Roberts’ campaign distributed flyers inside the restaurant, claiming that the event had been rescheduled to this evening due to staffing shortages. No staffing shortages were observed by protesters during their demonstration, which overlapped with several hours of the restaurant’s evening’s dinner service. 

Just when Roberts expected to breathe easy at a “meet and greet” with potential voters at the home of a wealthy Clayton resident on Saturday, another group of around half a dozen protesters assembled, once again calling attention to Roberts’ history of sexual assault allegations. Inside the private event, Roberts reportedly referred to himself as a “victim” and complained that his situation – the credible allegations against him – was comparable to the plight experienced by the protagonist in the play, “The Crucible.” The comparison to Arthur Miller’s 1953 fictionalization of the Salem witch trials was quite the stretch for the freshman state senator, but when a hyper-inflated ego prevents even the most basic level of self-awareness, we suppose that the constant demand by voters for greater accountability from Roberts could feel like a bit of a witch hunt.

Given the gravity and credibility of the allegations against Roberts from the women he allegedly assaulted, his campaign against the popular, heavily-favored Rep. Bush should expect no peace through August 2. In sharp contrast, Rep. Bush launched a national movement to demand the extension of the life-saving eviction moratorium, ultimately resulting in President Joe Biden agreeing to do so. Roberts, on the other hand, voted to ban the unhoused from sleeping on state-owned property and supported harsh sanctions against St. Louis City if it refused to endorse the state’s harsh, possibly unconstitutional laws. Roberts’ weak attempts to deflect the unfavorable media attention from his two public sexual assault allegations and consequent settlements backfired, drawing even more attention to the stories of the women who accuse him. 

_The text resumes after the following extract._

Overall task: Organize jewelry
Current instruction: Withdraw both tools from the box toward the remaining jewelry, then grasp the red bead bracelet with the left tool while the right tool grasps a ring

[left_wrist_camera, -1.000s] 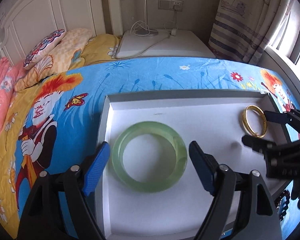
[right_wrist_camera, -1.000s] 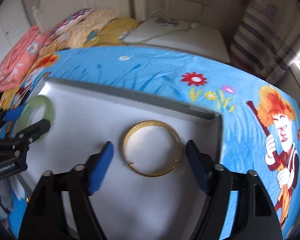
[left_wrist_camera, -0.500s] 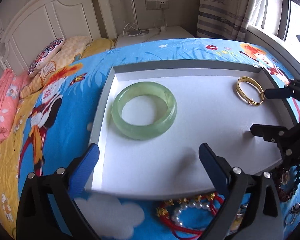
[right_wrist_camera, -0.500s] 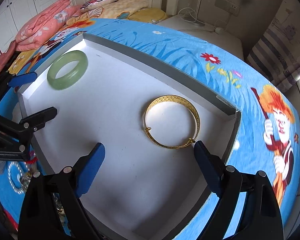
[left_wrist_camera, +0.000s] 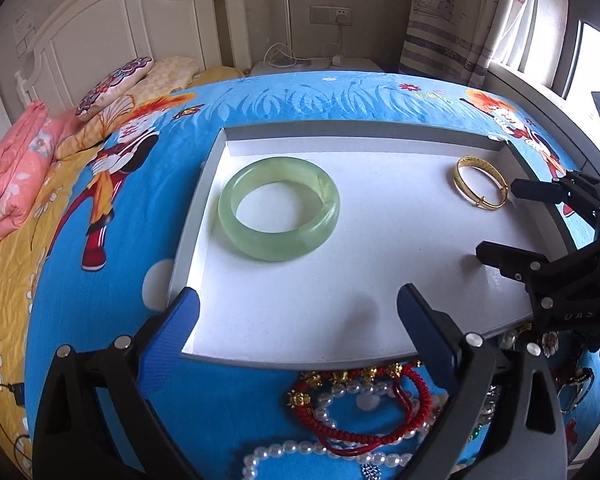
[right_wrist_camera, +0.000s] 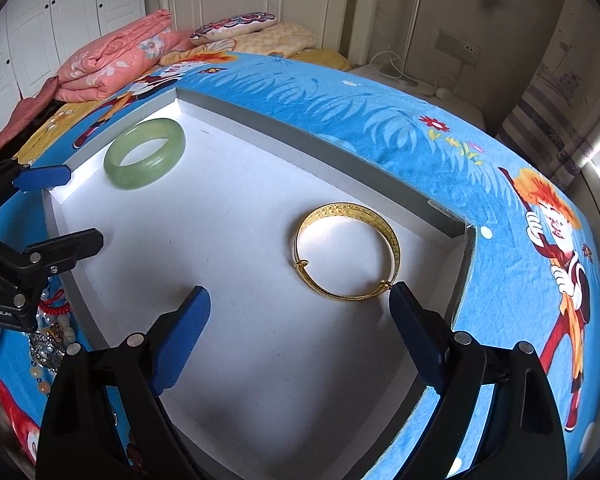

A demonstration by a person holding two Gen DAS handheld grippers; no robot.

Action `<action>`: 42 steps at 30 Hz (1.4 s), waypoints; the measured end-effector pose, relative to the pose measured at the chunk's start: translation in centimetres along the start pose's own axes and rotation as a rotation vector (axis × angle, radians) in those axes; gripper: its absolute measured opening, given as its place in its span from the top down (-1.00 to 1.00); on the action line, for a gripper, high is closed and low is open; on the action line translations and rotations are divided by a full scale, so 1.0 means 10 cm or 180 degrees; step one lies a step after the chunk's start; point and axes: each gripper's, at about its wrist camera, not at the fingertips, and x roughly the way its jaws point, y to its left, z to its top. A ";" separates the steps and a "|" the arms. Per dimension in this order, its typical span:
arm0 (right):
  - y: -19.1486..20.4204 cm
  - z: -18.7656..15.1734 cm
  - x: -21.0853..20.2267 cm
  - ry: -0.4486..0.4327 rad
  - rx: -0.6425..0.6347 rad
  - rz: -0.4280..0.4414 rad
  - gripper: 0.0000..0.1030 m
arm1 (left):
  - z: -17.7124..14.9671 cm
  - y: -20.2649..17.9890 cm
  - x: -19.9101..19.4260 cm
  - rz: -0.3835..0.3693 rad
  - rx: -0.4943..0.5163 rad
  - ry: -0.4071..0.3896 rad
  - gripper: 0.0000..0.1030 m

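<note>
While both grippers hang over the near side of the white tray (left_wrist_camera: 204,216), neither holds anything. The left gripper (left_wrist_camera: 298,316) has its blue pads spread wide, with only bare tray floor between them. The right gripper (right_wrist_camera: 300,304) is also wide, its jaws opening a little further; its right pad sits just beside the clasp end of the gold bangle (right_wrist_camera: 348,248), and I cannot tell whether they touch.

The jade bangle (left_wrist_camera: 279,209) lies flat near the tray's far left corner, close to the left wall but apart from it. The gold bangle lies flat toward the far right corner, near the far wall. Between the two bangles the tray floor is open white space, and more of it stretches toward the near rim. The tray rests on a blue cartoon-print blanket (left_wrist_camera: 140,360).

Only the left view shows the heap of loose jewellery in front of the tray: pearl strands (left_wrist_camera: 340,448) and a red bead bracelet (left_wrist_camera: 364,436) tangled together under the gripper. The right view catches just a sliver of that pile at its left edge, but shows the gold bangle's clasp and patterned band far more clearly.
</note>
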 end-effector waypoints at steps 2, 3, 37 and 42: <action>0.04 -0.01 -0.01 -0.0004 0.0007 -0.0015 -0.67 | -0.04 -0.01 -0.03 0.0000 -0.0024 -0.0014 -0.89; 0.06 -0.02 -0.02 -0.0009 0.0018 -0.0031 -0.67 | -0.05 -0.01 -0.05 -0.0008 -0.0029 -0.0026 -0.89; 0.64 -1.60 -1.07 -0.0549 0.1087 -0.0248 -0.67 | -0.71 0.86 -0.58 -0.1126 -0.0571 -0.0614 -0.95; 0.62 -1.57 -1.05 -0.0575 0.1150 -0.0269 -0.64 | -0.73 0.80 -0.61 -0.1099 -0.0467 -0.0661 -0.95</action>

In the meantime, Roberts’ campaign naively believes that challenging Rep. Bush to a series of 10 debates – yes, once per week until Election Day – would bode well for his lagging ill-advised bid. While Rep. Bush has been focused on representing St. Louis in Congress and legislating for the best interests for all of us, Roberts is still stumbling,  failing to overcome the much talked about allegations of sexual violence and abuse.